What is Automated Essay Scoring?
Automated essay scoring (AES) is an important application of machine learning and artificial intelligence to the field of psychometrics and assessment. In fact, it’s been around far longer than “machine learning” and “artificial intelligence” have been buzzwords in the general public! The field of psychometrics has been doing such groundbreaking work for decades.
So how does AES work, and how can you apply it?
What is automated essay scoring?
The first and most critical thing to know is that there is not an algorithm that “reads” the student essays. Instead, you need to train an algorithm. That is, if you are a teacher and don’t want to grade your essays, you can’t just throw them in an essay scoring system. You have to actually grade the essays (or at least a large sample of them) and then use that data to fit a machine learning algorithm. Data scientists use the term train the model , which sounds complicated, but if you have ever done simple linear regression, you have experience with training models.

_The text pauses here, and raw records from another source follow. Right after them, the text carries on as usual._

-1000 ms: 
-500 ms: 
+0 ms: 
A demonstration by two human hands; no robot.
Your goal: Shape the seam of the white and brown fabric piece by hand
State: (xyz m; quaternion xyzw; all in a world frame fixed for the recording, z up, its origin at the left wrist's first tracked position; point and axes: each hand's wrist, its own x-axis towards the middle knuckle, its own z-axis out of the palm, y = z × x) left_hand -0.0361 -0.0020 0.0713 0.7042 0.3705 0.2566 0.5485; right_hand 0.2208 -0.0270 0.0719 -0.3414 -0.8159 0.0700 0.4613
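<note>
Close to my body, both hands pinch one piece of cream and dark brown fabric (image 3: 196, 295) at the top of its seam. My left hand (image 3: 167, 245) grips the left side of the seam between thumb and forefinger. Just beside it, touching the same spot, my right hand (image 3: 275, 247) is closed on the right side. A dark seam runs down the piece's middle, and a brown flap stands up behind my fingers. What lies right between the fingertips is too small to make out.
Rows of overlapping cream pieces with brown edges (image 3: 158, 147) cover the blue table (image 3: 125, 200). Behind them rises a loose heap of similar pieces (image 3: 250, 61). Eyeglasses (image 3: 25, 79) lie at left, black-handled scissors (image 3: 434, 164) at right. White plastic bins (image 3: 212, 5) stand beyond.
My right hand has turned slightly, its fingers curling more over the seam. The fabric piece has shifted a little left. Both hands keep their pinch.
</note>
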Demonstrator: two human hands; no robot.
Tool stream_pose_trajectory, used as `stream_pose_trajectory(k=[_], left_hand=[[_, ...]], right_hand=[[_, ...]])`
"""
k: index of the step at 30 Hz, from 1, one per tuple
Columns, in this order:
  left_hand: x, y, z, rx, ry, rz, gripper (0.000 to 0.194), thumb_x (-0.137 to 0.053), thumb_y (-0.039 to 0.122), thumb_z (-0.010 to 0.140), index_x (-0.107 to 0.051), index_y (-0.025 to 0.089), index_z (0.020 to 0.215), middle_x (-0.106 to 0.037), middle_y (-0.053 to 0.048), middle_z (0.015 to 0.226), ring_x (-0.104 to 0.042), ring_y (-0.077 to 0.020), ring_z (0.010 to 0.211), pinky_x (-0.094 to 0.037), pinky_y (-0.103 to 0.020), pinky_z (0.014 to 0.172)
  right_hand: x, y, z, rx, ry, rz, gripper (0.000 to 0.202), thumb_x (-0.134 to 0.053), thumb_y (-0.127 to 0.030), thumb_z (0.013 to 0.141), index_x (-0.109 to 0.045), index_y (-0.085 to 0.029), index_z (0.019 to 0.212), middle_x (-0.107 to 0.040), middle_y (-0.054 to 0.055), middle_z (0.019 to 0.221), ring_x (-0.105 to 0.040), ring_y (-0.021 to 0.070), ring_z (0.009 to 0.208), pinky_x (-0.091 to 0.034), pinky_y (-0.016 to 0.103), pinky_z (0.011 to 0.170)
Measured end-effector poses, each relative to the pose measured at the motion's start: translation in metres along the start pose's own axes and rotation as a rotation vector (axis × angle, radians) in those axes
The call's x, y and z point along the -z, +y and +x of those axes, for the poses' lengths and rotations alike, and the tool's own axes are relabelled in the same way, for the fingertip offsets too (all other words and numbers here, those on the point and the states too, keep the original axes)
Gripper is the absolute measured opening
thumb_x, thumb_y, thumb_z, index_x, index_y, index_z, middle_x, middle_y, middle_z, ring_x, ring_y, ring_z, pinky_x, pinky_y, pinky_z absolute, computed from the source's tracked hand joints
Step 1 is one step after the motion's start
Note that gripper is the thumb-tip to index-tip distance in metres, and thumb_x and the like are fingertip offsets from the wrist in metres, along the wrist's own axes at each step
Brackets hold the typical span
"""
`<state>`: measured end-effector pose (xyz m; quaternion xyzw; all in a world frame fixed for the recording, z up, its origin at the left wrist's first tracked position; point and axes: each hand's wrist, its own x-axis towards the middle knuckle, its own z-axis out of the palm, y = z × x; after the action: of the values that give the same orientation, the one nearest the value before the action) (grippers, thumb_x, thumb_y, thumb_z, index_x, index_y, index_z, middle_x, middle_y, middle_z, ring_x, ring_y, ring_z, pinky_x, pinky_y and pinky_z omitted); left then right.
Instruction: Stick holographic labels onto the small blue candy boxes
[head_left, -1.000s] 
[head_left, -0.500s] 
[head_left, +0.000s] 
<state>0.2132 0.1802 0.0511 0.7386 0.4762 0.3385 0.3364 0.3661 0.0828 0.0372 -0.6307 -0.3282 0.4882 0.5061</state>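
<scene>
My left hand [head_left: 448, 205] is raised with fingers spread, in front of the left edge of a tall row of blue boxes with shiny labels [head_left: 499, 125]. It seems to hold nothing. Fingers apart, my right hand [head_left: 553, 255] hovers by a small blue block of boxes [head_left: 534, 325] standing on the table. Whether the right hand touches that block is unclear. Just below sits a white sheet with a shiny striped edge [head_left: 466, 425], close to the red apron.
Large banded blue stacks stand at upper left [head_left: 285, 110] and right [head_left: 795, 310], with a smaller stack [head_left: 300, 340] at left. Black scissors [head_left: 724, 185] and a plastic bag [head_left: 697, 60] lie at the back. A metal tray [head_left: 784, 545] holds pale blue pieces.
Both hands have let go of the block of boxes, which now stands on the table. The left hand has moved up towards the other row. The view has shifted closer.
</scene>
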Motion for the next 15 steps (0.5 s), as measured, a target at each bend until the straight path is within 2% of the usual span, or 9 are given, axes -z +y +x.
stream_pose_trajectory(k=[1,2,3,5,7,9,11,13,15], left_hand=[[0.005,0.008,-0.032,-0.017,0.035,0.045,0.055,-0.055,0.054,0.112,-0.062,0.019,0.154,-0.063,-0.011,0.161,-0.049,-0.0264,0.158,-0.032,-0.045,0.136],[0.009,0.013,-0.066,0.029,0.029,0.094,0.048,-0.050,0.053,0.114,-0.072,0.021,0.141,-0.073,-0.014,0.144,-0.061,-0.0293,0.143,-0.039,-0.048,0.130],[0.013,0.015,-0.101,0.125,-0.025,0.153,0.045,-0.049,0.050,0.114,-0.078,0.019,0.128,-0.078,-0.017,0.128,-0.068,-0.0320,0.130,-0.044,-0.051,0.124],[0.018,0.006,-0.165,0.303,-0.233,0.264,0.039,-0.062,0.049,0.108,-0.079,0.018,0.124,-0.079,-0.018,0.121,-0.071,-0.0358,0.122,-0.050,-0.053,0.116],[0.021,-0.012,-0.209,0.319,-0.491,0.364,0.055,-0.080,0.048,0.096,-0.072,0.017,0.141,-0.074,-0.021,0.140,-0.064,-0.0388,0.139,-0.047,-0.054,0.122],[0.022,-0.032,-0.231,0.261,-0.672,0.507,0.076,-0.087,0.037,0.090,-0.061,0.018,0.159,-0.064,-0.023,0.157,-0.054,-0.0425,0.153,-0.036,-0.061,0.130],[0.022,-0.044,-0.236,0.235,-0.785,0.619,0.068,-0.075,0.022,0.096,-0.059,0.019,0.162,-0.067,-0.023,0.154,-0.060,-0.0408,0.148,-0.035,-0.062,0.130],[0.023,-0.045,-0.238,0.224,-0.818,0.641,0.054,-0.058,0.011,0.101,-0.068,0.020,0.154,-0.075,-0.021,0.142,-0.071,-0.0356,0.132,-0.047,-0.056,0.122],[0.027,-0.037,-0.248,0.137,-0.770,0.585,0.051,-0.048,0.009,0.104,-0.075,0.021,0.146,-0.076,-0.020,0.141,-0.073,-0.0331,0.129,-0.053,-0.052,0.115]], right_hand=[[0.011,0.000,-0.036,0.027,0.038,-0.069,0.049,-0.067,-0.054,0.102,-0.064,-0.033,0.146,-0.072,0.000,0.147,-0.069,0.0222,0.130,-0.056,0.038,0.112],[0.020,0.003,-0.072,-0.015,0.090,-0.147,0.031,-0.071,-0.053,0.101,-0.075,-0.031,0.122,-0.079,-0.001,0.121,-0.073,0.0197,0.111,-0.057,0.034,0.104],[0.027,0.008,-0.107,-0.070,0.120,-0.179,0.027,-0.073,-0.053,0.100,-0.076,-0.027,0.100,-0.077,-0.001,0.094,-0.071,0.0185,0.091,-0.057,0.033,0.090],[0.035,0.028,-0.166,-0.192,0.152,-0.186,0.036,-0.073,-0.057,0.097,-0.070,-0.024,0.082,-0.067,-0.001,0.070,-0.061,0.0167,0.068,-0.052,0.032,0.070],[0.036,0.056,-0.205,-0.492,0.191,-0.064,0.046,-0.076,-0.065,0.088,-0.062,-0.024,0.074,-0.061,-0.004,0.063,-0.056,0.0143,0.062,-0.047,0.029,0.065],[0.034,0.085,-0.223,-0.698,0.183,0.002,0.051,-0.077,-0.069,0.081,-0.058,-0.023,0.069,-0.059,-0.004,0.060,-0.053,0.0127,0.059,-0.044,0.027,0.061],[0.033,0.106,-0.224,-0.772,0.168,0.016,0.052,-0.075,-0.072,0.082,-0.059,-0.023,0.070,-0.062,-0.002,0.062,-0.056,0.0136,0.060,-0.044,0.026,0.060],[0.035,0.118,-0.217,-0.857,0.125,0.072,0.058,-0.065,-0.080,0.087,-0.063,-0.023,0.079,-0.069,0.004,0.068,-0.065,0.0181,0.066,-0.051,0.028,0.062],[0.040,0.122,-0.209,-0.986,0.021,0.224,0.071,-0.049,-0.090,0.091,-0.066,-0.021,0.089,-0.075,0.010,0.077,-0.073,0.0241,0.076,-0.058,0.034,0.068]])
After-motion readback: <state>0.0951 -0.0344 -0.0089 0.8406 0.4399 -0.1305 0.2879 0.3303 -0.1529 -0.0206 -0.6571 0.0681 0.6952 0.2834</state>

There are three steps for automated essay scoring:
- Establish your data set. Begin by gathering a substantial collection of student essays, ensuring a diverse range of topics and writing styles. Each essay should be meticulously graded by human experts to create a reliable and accurate benchmark. This data set forms the foundation of your automated scoring system, providing the necessary examples for the machine learning model to learn from.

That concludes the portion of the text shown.